### What you are asked to do
Once you find the line containing "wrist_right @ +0" in the data below, copy it and each following line exactly, up to and including the line containing "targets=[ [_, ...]", and nothing else.

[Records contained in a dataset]
Content starts

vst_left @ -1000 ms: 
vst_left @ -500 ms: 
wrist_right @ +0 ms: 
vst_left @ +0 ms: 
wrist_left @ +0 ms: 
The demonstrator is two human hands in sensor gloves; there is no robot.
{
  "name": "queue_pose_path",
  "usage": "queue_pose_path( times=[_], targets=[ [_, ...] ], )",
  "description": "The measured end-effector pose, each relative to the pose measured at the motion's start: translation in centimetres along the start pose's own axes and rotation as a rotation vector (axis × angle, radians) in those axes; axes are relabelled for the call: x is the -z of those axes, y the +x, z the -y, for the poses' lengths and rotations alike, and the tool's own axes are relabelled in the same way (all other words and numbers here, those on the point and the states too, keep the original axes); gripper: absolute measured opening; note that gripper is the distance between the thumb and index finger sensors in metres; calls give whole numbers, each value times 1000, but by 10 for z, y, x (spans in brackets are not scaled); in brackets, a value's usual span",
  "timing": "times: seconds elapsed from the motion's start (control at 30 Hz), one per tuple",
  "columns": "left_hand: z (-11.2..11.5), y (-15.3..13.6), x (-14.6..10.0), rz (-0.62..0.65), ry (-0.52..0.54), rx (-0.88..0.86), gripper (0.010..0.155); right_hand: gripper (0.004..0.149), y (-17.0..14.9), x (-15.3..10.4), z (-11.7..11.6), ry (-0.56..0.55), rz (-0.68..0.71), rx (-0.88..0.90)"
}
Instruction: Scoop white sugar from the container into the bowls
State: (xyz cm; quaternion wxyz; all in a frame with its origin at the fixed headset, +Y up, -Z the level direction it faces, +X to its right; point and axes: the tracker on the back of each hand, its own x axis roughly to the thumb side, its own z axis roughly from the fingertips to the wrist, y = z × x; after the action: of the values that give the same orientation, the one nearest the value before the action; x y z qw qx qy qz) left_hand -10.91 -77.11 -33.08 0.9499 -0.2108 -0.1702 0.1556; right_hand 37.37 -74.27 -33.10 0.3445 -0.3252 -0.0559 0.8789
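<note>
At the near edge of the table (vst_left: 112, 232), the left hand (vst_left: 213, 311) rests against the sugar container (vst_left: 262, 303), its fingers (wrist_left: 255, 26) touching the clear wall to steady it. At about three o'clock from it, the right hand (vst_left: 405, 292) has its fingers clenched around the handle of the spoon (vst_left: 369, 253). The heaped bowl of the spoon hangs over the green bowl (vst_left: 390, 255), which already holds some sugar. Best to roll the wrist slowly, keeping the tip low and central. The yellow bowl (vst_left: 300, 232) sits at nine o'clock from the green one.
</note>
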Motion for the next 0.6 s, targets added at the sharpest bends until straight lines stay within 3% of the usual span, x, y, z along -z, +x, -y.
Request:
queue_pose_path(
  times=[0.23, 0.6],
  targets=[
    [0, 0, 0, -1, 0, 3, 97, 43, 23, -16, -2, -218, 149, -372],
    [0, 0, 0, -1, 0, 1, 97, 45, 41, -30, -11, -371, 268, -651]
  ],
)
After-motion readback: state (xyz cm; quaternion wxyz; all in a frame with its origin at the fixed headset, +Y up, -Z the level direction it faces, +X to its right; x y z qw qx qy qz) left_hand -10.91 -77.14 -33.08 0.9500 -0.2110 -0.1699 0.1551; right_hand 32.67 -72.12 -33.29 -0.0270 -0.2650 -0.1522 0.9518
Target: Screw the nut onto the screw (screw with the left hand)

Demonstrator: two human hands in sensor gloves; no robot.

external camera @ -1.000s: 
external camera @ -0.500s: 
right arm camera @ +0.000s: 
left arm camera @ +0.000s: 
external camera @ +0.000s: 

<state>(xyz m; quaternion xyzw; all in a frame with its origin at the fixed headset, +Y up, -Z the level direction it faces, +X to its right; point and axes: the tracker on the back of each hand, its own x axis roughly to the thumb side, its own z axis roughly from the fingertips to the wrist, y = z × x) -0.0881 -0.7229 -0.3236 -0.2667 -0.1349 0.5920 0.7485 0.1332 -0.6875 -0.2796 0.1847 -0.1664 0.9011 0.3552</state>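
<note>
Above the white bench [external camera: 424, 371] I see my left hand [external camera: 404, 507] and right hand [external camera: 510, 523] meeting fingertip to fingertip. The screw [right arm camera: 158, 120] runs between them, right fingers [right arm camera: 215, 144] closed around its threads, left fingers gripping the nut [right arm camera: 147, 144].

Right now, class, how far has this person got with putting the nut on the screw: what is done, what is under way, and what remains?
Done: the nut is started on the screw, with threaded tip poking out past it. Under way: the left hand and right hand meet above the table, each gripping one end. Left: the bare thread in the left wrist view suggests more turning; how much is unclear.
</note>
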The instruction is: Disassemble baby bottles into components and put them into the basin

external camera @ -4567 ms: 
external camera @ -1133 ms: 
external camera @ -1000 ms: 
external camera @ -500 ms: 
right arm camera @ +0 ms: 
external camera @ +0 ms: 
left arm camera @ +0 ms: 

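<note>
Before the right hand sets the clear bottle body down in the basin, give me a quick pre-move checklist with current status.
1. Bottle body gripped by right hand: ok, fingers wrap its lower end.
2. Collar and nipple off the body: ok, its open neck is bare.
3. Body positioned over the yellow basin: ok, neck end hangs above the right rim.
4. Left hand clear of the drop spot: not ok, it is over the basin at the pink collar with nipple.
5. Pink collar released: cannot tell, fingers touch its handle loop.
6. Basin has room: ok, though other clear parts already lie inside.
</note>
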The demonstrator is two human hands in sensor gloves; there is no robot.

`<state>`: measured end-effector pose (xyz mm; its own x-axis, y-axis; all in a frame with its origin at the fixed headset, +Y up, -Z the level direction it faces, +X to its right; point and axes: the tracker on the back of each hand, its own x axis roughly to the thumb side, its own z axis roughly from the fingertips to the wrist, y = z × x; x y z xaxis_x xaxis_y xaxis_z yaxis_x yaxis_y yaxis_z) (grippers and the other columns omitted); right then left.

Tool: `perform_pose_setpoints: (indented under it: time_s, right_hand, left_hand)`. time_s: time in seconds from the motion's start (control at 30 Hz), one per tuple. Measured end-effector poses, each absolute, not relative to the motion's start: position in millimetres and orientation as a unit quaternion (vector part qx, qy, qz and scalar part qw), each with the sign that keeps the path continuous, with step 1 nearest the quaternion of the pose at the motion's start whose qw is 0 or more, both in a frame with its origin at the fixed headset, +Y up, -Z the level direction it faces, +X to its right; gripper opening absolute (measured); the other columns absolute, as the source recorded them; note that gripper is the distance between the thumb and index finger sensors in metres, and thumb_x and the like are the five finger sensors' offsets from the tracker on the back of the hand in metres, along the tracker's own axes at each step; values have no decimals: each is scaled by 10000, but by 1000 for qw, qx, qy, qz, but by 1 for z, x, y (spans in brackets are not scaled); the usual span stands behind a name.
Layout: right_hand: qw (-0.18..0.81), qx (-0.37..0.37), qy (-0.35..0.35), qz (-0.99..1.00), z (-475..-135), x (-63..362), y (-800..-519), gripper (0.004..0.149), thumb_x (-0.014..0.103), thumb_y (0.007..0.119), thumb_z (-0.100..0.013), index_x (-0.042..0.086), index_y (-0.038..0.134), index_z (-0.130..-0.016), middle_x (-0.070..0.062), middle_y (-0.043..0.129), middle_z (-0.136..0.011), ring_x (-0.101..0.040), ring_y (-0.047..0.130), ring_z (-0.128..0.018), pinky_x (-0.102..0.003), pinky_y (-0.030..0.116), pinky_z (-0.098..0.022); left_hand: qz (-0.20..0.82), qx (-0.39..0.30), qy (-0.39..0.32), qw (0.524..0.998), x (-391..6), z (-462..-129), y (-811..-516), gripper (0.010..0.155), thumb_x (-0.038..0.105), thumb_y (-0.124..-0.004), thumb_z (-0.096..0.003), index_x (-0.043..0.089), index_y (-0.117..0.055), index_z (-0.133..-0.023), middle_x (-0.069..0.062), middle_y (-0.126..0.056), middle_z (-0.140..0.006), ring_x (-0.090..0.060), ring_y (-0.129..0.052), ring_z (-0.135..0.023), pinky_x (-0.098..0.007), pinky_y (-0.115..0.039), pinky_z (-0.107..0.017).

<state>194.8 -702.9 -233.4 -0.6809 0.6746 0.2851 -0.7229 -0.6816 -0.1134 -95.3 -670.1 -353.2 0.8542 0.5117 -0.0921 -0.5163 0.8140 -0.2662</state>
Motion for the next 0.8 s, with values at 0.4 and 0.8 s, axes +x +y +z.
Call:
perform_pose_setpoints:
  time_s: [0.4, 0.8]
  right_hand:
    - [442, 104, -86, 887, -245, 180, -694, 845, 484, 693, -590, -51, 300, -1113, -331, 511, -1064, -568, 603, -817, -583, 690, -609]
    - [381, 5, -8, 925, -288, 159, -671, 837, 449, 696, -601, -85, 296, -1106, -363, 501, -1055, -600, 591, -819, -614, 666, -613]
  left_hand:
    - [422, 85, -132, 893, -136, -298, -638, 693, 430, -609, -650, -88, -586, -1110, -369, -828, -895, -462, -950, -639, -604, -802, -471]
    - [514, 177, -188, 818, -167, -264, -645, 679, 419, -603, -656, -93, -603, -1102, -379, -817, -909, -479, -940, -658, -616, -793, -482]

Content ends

### Output for this task
wrist_right @ +0 ms: 
vst_left @ +0 ms: 
wrist_left @ +0 ms: 
The demonstrator is two human hands in sensor gloves; there is no robot.
{
  "name": "queue_pose_path",
  "usage": "queue_pose_path( times=[_], targets=[ [_, ...] ], )",

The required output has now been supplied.